The expected output is every record below, transcribed exactly, with the pictures left out.

════════════════

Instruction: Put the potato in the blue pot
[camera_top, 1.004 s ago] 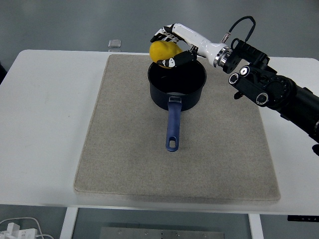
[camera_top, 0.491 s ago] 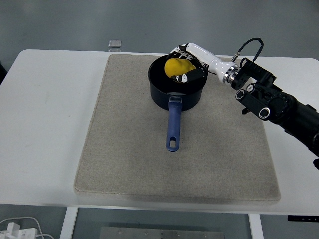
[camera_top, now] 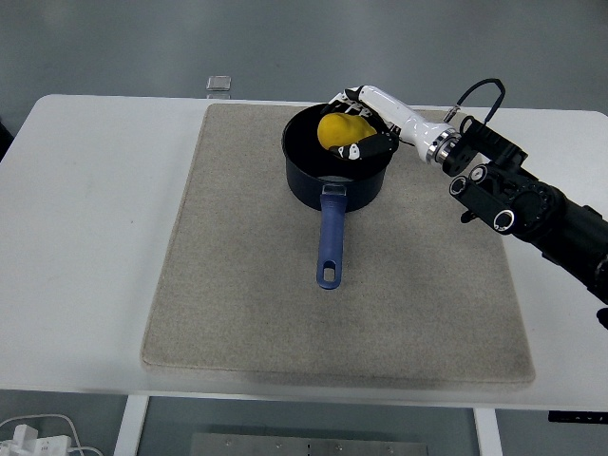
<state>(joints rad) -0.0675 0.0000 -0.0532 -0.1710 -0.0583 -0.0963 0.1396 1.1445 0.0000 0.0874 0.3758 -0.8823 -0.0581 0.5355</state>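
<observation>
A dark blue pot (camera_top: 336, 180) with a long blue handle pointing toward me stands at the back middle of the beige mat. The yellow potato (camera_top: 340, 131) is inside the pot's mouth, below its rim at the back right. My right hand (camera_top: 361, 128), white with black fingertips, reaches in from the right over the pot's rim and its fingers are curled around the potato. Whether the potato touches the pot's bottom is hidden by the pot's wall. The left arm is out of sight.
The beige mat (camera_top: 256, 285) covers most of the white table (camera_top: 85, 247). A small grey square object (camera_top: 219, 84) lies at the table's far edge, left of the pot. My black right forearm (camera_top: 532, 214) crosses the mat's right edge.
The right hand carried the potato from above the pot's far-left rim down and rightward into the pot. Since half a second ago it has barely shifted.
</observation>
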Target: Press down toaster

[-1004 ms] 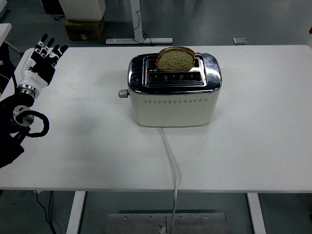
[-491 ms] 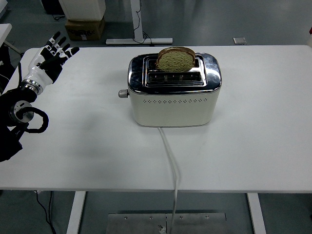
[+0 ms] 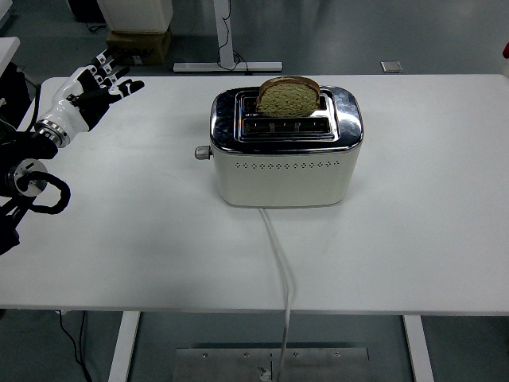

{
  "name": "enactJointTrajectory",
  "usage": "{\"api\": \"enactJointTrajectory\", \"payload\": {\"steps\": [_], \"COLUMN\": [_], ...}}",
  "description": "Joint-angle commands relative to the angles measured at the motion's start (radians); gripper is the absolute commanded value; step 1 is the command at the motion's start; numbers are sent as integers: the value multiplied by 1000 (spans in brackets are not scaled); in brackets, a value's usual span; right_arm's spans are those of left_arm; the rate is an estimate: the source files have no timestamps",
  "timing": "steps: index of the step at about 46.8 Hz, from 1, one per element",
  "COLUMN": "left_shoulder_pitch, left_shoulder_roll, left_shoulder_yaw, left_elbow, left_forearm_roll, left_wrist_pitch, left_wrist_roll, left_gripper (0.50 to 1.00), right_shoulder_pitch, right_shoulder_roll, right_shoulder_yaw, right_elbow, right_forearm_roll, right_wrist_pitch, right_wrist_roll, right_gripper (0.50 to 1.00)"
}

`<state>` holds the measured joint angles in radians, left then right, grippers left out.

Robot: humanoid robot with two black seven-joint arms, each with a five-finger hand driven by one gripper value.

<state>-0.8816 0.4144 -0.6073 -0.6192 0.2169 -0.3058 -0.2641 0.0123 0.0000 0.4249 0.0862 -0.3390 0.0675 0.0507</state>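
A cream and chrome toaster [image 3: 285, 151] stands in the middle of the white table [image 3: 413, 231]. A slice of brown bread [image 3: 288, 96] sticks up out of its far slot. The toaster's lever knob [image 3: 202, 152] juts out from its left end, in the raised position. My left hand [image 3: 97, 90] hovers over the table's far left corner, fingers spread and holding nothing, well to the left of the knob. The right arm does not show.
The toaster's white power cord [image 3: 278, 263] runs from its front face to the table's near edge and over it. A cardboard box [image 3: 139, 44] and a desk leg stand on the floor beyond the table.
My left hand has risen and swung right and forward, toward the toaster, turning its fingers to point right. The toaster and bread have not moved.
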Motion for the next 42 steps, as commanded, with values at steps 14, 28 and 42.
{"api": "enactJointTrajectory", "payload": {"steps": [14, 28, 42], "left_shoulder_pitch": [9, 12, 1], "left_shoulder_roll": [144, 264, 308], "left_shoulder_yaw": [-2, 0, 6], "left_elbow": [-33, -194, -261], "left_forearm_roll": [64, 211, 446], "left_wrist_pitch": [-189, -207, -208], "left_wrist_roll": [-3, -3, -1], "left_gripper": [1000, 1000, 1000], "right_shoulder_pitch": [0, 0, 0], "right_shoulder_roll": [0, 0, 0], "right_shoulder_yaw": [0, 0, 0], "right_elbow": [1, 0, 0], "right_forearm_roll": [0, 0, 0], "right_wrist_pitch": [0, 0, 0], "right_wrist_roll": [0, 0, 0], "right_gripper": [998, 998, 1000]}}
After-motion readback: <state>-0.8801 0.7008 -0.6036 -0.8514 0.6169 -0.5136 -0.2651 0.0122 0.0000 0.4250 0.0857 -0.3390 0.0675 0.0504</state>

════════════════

Response to this task |
Instruction: Put the potato in the blue pot
[camera_top, 1.004 s ago] 
[camera_top, 0.491 s ago] 
[camera_top, now] 
<state>(joints rad) -0.0675 0.0000 -0.0532 -0.1710 -0.0583 -0.0963 0.1396 1.1445 0.0000 0.0874 0.3758 -0.8823 -0.0581 0.5355</state>
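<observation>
A dark blue pot (camera_top: 336, 180) with a long blue handle pointing toward me stands at the back middle of the beige mat. The yellow potato (camera_top: 340, 131) is inside the pot's mouth, below its rim at the back right. My right hand (camera_top: 361, 128), white with black fingertips, reaches in from the right over the pot's rim and its fingers are curled around the potato. Whether the potato touches the pot's bottom is hidden by the pot's wall. The left arm is out of sight.
The beige mat (camera_top: 256, 285) covers most of the white table (camera_top: 85, 247). A small grey square object (camera_top: 219, 84) lies at the table's far edge, left of the pot. My black right forearm (camera_top: 532, 214) crosses the mat's right edge.
The right hand carried the potato from above the pot's far-left rim down and rightward into the pot. Since half a second ago it has barely shifted.
</observation>
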Target: Press down toaster

[-1004 ms] 
[-491 ms] 
[+0 ms] 

{
  "name": "enactJointTrajectory",
  "usage": "{\"api\": \"enactJointTrajectory\", \"payload\": {\"steps\": [_], \"COLUMN\": [_], ...}}",
  "description": "Joint-angle commands relative to the angles measured at the motion's start (radians); gripper is the absolute commanded value; step 1 is the command at the motion's start; numbers are sent as integers: the value multiplied by 1000 (spans in brackets are not scaled); in brackets, a value's usual span; right_arm's spans are those of left_arm; the rate is an estimate: the source files have no timestamps",
  "timing": "steps: index of the step at about 46.8 Hz, from 1, one per element",
  "COLUMN": "left_shoulder_pitch, left_shoulder_roll, left_shoulder_yaw, left_elbow, left_forearm_roll, left_wrist_pitch, left_wrist_roll, left_gripper (0.50 to 1.00), right_shoulder_pitch, right_shoulder_roll, right_shoulder_yaw, right_elbow, right_forearm_roll, right_wrist_pitch, right_wrist_roll, right_gripper (0.50 to 1.00)"
}

`<state>` holds the measured joint angles in radians, left then right, grippers left out.

Robot: humanoid robot with two black seven-joint arms, each with a five-finger hand driven by one gripper value.

<state>-0.8816 0.4144 -0.6073 -0.6192 0.2169 -0.3058 -0.2641 0.0123 0.0000 0.4249 0.0862 -0.3390 0.0675 0.0507</state>
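A cream and chrome toaster [image 3: 285, 151] stands in the middle of the white table [image 3: 413, 231]. A slice of brown bread [image 3: 288, 96] sticks up out of its far slot. The toaster's lever knob [image 3: 202, 152] juts out from its left end, in the raised position. My left hand [image 3: 97, 90] hovers over the table's far left corner, fingers spread and holding nothing, well to the left of the knob. The right arm does not show.
The toaster's white power cord [image 3: 278, 263] runs from its front face to the table's near edge and over it. A cardboard box [image 3: 139, 44] and a desk leg stand on the floor beyond the table.
My left hand has risen and swung right and forward, toward the toaster, turning its fingers to point right. The toaster and bread have not moved.
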Motion for the next 42 steps, as commanded, with values at steps 14, 28 and 42.
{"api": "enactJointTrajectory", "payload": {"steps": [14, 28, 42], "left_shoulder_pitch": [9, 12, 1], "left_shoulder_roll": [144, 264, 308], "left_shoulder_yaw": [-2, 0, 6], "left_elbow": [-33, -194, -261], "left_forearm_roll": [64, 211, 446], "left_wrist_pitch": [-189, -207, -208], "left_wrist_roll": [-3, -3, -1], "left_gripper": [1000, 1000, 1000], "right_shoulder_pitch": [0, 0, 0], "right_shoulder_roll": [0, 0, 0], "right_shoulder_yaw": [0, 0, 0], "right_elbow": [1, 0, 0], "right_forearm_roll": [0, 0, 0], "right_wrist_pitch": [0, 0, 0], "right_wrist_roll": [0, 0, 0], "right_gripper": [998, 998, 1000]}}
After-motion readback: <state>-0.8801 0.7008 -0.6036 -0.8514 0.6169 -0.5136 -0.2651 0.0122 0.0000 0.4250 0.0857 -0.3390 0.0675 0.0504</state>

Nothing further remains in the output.